DOE: 6,000 MW of power needed by 2030

by Lenie LecturaAugust 31, 2016

from Business Mirror

The country would likely need over 6,000 megawatts (MW) of additional power- generating capacity by 2030 in order to serve the growing demand for electricity.

Based on data shown during a Senate hearing on Wednesday, the Department of Energy (DOE) said the forecasted demand and reserve requirement of the country by 2030 will reach at least 30,189 MW.

Of which, the agency identified 17,925 MW of existing dependable capacity; 6,178 MW of committed projects; and 6,086 MW of required capacity addition.

Of the 6,178  MW of committed projects, the DOE said 4,525 MW wtill be sourced from base-load plants, 1,100 MW is mid-merit and 553 MW from peaking plants.

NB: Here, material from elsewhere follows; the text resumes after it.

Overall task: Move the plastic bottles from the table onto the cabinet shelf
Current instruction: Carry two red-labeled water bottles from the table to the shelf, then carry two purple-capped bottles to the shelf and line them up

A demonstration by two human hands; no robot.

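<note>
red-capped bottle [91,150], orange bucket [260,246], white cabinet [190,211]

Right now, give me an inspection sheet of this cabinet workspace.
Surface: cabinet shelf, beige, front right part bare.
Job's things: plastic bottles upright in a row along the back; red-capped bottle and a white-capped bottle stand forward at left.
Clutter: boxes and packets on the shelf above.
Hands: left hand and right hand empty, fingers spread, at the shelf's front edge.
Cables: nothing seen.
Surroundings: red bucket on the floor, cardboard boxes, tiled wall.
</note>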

Meanwhile, some 5,094 MW of required capacity must come from base-load plants, 992 MW from midmerit and peaking plants. Midmerit plants adjust its power output as demand for electricity fluctuates throughout the day. These are mostly gas plants. A base-load plant, meanwhile, provides a continuous supply of electricity throughout the year. These are mostly coal plants.

Peaking plants run only when there is a high demand for electricity.

The country’s power-generation mix as of end of 2015 is composed of 45-percent coal, 25-percent renewable, 23-percent natural gas and 7-percent oil. On the other hand, last year’s installed capacity mix is made up of 66-percent fossil fuels, 15 percent of which is in natural gas.

With intensified electrification programs, increasing population and strong GDP growth, demand for electricity is expected to grow by an average of 5 percent per year until 2030, or around 126 terra-watt hour (TWh) from the 2015 level of 82 TWh.